Marx, like Hegel,  had a lot to say about  common sense.  None of it good. And
why?  Because common sense was an ideological concept, not a critical
analysis.<

There are two sides of "common sense." One is that it represents a fetishized vision. That should be rejected. However, there's another side, which is the every day experience of real people trying to survive in the real world. Though it's fetishized, it's a mistake to reject it root and branch. Someone trying to organize workers must pay attention to their common sense understanding. It's part of treating people as people (respecting them) rather than objectifying them. A lot of their "common sense" turns out to have a lot of validity. Like when (in the 1970s) a bunch of Trotskyists moved into jobs in a steel mill a friend was working in. At the time he said that they were a bunch of damned dilettantes (not his word) who wouldn't last. That turned out to be about 90% true. (Nobody involved knew that the factory would soon be shut down.)  

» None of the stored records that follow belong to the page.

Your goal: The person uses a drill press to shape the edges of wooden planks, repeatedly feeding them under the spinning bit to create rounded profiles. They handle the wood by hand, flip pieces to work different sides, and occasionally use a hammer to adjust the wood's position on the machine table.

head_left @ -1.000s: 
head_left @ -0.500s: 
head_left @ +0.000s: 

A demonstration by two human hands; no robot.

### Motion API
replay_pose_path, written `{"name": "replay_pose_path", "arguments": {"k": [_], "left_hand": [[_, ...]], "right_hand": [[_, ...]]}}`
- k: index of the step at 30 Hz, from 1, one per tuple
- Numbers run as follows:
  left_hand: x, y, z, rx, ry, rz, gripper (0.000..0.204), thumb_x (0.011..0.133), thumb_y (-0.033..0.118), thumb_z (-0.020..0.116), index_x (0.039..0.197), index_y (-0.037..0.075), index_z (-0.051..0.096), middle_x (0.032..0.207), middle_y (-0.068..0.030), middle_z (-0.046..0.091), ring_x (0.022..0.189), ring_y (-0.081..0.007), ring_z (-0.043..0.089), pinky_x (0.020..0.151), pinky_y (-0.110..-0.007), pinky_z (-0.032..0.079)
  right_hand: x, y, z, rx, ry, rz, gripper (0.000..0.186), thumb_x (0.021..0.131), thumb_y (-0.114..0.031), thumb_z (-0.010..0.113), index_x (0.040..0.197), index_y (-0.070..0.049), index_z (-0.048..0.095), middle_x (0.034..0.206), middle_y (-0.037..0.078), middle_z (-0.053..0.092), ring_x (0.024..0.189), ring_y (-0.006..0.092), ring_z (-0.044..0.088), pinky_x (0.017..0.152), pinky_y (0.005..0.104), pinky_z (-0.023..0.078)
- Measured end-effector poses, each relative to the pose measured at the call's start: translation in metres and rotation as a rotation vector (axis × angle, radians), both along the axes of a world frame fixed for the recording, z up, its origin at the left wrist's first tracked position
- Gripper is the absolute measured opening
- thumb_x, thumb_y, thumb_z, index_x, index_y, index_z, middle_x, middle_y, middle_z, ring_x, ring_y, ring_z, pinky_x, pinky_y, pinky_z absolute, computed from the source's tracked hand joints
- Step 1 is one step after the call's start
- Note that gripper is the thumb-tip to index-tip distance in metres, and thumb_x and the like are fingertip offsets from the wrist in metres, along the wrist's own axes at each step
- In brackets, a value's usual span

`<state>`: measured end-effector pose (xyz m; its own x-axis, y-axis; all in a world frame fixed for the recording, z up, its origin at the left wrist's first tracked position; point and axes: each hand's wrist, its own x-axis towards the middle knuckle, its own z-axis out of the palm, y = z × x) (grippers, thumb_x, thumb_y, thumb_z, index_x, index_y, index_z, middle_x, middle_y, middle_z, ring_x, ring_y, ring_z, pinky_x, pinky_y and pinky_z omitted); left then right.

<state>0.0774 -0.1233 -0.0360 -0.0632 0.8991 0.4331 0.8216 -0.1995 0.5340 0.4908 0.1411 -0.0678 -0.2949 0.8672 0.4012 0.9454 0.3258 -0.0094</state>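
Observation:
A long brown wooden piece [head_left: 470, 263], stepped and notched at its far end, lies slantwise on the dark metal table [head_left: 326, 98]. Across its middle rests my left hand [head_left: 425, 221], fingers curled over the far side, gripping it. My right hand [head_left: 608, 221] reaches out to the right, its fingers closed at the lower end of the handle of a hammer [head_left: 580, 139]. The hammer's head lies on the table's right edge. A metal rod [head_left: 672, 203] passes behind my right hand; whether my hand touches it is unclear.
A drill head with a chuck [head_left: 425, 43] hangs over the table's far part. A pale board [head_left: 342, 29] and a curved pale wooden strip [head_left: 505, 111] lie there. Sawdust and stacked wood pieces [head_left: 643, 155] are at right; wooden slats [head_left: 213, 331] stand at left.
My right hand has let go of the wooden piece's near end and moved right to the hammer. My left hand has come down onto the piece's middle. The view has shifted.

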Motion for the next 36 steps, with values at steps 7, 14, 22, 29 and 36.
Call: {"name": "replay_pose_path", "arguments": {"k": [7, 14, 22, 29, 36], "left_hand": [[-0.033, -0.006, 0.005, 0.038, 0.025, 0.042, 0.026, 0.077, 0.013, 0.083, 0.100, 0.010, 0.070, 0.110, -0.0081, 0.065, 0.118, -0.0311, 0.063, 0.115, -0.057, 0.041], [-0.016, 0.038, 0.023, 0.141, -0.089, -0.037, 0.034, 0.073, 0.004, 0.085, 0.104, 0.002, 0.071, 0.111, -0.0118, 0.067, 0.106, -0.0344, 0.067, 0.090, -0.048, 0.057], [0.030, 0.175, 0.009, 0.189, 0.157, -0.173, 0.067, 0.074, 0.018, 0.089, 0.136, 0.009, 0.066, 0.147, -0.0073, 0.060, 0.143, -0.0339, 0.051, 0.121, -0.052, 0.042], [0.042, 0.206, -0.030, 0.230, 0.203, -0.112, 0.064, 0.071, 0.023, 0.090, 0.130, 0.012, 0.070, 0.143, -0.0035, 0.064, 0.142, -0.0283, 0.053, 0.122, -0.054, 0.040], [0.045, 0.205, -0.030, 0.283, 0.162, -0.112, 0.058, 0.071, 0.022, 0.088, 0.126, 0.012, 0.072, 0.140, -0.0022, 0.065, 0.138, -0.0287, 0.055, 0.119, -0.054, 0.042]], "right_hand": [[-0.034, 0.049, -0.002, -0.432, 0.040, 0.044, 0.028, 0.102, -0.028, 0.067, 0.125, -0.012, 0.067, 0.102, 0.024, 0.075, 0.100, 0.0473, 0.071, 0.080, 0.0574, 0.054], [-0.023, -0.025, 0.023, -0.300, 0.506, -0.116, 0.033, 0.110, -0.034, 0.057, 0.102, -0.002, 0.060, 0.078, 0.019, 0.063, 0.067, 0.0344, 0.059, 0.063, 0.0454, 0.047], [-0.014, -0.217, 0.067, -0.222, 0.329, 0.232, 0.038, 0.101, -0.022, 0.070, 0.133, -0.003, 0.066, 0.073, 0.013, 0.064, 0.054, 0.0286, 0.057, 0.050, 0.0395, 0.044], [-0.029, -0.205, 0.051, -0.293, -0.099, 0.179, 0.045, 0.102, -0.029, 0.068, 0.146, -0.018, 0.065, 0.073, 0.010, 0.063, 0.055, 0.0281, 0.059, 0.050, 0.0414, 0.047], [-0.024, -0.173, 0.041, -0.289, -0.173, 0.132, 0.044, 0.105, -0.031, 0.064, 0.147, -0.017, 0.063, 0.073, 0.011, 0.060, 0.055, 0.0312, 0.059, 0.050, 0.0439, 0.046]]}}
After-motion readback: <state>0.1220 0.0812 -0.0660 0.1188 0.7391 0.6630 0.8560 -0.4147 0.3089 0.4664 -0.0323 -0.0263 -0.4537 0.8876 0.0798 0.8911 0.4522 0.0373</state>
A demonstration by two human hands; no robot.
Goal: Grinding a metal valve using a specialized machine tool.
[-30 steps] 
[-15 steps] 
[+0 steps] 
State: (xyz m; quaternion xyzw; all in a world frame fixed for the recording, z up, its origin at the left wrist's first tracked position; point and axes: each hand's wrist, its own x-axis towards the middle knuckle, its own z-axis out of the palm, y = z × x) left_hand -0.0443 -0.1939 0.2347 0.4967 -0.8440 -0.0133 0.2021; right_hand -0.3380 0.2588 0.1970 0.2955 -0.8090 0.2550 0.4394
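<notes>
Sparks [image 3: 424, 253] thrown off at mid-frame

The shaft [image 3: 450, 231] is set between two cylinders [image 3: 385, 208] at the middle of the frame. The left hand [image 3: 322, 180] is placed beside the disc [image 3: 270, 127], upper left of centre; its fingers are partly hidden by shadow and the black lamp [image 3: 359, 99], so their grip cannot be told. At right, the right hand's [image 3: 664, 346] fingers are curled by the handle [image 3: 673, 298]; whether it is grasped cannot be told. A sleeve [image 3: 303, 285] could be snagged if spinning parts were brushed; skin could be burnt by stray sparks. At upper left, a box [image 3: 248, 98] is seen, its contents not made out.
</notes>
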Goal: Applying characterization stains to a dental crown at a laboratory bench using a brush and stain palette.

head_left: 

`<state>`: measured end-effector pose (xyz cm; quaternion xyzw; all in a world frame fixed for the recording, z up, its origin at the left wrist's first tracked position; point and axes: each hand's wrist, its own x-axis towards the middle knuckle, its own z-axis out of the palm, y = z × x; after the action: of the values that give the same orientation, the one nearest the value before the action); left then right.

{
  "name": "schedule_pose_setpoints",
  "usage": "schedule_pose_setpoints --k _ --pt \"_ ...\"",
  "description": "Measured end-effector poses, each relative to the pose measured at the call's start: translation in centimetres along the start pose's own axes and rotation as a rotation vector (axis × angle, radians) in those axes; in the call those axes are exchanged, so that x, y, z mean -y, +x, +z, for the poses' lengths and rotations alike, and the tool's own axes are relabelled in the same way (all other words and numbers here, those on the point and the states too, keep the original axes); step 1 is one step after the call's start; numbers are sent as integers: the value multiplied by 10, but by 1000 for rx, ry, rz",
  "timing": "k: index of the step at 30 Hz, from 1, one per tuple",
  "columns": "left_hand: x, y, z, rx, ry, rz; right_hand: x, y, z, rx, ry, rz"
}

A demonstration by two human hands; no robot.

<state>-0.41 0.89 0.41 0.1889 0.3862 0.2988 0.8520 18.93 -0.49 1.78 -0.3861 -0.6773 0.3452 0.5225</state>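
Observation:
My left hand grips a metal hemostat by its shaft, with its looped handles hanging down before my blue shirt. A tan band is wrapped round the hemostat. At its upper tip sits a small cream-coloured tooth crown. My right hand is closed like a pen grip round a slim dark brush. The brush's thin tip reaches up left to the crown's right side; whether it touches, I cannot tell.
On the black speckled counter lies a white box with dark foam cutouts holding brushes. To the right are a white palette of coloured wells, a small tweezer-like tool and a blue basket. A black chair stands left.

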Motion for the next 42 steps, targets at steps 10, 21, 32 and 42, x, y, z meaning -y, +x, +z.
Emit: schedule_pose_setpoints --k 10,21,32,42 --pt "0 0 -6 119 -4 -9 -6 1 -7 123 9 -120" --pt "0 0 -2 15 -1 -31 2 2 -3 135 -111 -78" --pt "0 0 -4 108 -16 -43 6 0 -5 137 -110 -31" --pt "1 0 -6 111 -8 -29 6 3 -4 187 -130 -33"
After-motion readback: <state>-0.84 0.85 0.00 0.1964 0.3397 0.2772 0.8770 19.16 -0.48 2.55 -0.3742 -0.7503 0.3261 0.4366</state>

The Hegelian tradition (especially the followers) tend to overdo their emphasis on the "big picture," seeing the forest but not the trees. "Common sense," on the other hand, sees the trees but not the forest. If "the truth is the whole" (as Hegel said), then both the forest and the trees are relevant. We have to see not only the unified character of the system (e.g., that behind every market there's a death squad) but also the heterogeneity of real phenomena, e.g., that in some markets many consumers -- even working-class ones -- are pretty happy with the results.